Government Bond Update - August 2017
Against a backdrop of geopolitical uncertainty and ongoing speculation about the direction of monetary policy from the world’s major central banks, yields fell across the majority of benchmark 10-year government securities in August. In fact, government bond yields dropped in 17 of the 18 regional markets examined by Tradeweb during the month, with double-digit declines noted in 12 of those markets.
The biggest one-month move occurred in Canada, where 10-year mid-yields plunged 21 basis points to close out August at 1.85%. The Canadian currency, the loonie, has rallied roughly 7% since the beginning of 2017 amid upbeat economic data and stronger oil prices.
Yields also fell in the UK, Germany, and the U.S. in a month of continuing geopolitical tensions. The mid-yield on the 10-year UK Gilt finished August nearly 20 basis points lower at 1.03%. Similarly, its German Bund counterpart closed the month down 18 basis points to 0.36%, and the yield on the U.S. 10-year Treasury note plummeted 17 basis points to 2.12%. Market participants have been closely watching the European Central Bank and U.S. Federal Reserve for possible interest rate increases.

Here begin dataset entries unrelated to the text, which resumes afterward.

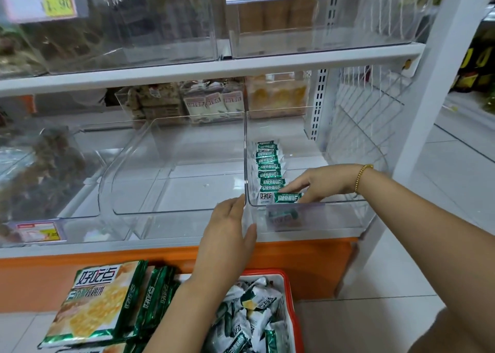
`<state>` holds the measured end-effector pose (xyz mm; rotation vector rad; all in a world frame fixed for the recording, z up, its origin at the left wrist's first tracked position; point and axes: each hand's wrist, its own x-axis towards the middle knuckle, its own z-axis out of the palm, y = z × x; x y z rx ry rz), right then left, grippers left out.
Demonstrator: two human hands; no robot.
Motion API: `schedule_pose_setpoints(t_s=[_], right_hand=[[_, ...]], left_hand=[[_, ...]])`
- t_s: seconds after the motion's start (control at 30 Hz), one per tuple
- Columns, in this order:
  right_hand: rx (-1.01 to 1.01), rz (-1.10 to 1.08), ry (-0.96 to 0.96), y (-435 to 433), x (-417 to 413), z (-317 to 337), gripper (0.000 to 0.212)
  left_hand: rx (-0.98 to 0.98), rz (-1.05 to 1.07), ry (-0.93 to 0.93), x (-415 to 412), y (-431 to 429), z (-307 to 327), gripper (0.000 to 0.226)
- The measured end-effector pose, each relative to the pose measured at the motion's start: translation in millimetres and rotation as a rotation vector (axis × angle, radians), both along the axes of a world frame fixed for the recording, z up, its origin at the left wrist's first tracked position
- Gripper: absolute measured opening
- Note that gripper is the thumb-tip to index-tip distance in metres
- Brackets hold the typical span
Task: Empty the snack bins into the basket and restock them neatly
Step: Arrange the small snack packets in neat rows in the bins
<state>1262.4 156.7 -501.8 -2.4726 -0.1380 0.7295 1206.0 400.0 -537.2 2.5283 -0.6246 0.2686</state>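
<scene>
A clear plastic bin (348,218) sits at the right of the lower shelf. Inside it, a row of small green-and-white snack packets (269,165) stands along its left wall. My right hand (318,183) reaches into the bin and pinches the front packet (288,197) of that row. My left hand (230,232) holds the bin's front left corner, fingers over the rim and thumb on the front face. Below, a white basket with an orange rim (290,293) holds several loose packets of the same snack.
An empty clear bin (171,191) stands left of the one I work in. Further left, a bin (48,178) holds dark snacks. Large green biscuit bags (93,304) lie beside the basket. Other stocked bins (214,100) sit behind, and another shelf above.
</scene>
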Motion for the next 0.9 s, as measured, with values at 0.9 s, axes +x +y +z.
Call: schedule_pose_setpoints(t_s=[0.9], right_hand=[[-0.239, -0.316, -0.413, 40, -18, 26, 0.033]], left_hand=[[-0.169, -0.073, 0.0, -21, 22, -1, 0.034]])
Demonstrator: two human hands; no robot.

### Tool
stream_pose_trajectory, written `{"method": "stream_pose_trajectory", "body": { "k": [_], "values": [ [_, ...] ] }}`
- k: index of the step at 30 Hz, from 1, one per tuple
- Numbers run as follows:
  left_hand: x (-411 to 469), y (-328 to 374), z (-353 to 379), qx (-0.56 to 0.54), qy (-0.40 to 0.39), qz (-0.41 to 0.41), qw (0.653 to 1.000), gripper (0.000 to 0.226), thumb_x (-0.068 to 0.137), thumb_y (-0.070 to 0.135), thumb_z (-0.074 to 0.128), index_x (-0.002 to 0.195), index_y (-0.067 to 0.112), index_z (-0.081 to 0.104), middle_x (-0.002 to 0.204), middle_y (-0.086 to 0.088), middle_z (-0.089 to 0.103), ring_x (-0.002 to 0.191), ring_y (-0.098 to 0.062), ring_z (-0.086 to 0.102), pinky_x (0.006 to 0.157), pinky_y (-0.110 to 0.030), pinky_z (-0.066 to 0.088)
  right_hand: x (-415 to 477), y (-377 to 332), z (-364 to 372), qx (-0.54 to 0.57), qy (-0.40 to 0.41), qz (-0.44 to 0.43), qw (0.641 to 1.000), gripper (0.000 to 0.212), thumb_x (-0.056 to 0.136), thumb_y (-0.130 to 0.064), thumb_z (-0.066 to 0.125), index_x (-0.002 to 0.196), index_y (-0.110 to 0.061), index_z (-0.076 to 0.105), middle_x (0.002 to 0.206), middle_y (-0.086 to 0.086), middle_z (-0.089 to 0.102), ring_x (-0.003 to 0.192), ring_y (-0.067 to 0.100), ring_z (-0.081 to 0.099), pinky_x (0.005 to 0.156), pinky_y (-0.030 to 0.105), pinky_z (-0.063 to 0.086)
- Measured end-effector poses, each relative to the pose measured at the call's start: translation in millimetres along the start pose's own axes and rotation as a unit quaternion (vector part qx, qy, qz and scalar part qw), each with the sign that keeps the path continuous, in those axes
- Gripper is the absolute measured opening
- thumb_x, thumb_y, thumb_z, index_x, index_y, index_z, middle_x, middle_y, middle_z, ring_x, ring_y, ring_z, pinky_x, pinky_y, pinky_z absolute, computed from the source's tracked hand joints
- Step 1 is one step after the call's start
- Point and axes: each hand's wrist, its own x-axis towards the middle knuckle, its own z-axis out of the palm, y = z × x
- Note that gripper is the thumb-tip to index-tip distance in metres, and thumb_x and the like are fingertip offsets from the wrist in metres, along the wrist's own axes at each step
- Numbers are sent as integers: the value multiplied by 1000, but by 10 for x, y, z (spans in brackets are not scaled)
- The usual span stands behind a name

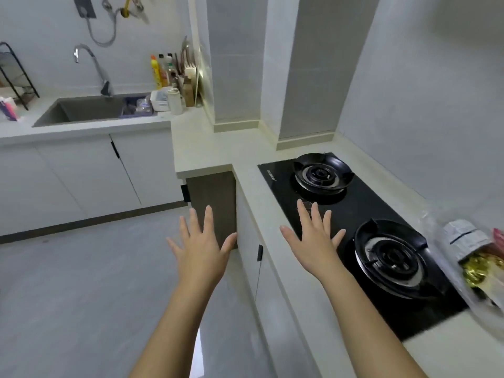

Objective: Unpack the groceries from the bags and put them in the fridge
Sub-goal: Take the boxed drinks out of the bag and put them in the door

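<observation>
A clear plastic grocery bag (pixel 463 257) lies on the counter at the right edge, beside the stove; packets with white, red and gold wrapping show through it. My left hand (pixel 200 246) hovers over the floor in front of the cabinets, fingers spread and holding nothing. Over the near-left corner of the stove, my right hand (pixel 313 241) is stretched out the same way, fingers spread and empty. Both hands are well to the left of the bag. No fridge is in view.
A black two-burner gas stove (pixel 275 173) is set into the pale L-shaped counter (pixel 201 148). At the back left are a sink (pixel 90 110) with a tap (pixel 92 66), bottles (pixel 163 72) and a knife block. White cabinets line the grey floor (pixel 81 282).
</observation>
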Motion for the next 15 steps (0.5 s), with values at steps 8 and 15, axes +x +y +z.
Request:
{"method": "stream_pose_trajectory", "body": {
  "k": [8,15],
  "values": [
    [360,705,270,-27,-35,108,993,77,92,64,33,153,32,-1,162,-4,-8,147,-27,-14,116,-59,0,157,575,-209,-7,37,94,995,73,96,-61,33,154,-36,-4,163,1,-14,146,29,-22,111,62,-12],
    [870,1556,744,-26,-118,246,962,76,92,65,30,153,31,-1,162,-5,-5,148,-28,-11,115,-59,3,323,1204,-467,-32,87,233,968,73,95,-63,30,154,-36,-5,163,3,-11,147,31,-18,112,65,-7]
  ]
}}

Elsewhere in Europe, 10-year securities for Italy, Spain, and Portugal experienced less dramatic moves, ending August at 2.04%, 1.45%, and 2.82% respectively, and their trading ranges were narrow. The Italian 10-year government bond mid-yield ended the month down 6 basis points, while its Spanish and Portuguese equivalents decreased by 5 and 4 basis points respectively. For the latter, August activity was significantly muted compared to July, when it logged a 16 basis points move, the biggest in Europe. Greece was the only country to buck the trend and see a sell-off, with the mid-yield for its 10-year security rising 14 basis points during the month to close at 5.47%.
In Japan, the 10-year government bond mid-yield fell 7 basis points, ending August at 0%. The 10-year JGB also had the narrowest trading range for the month, from a low of 0% to a high of 0.07%. The country’s GDP expanded by an annualized 4% in the second quarter of 2017, beating market expectations of a 2.5% growth. This was the sixth consecutive quarterly expansion for the Japanese economy.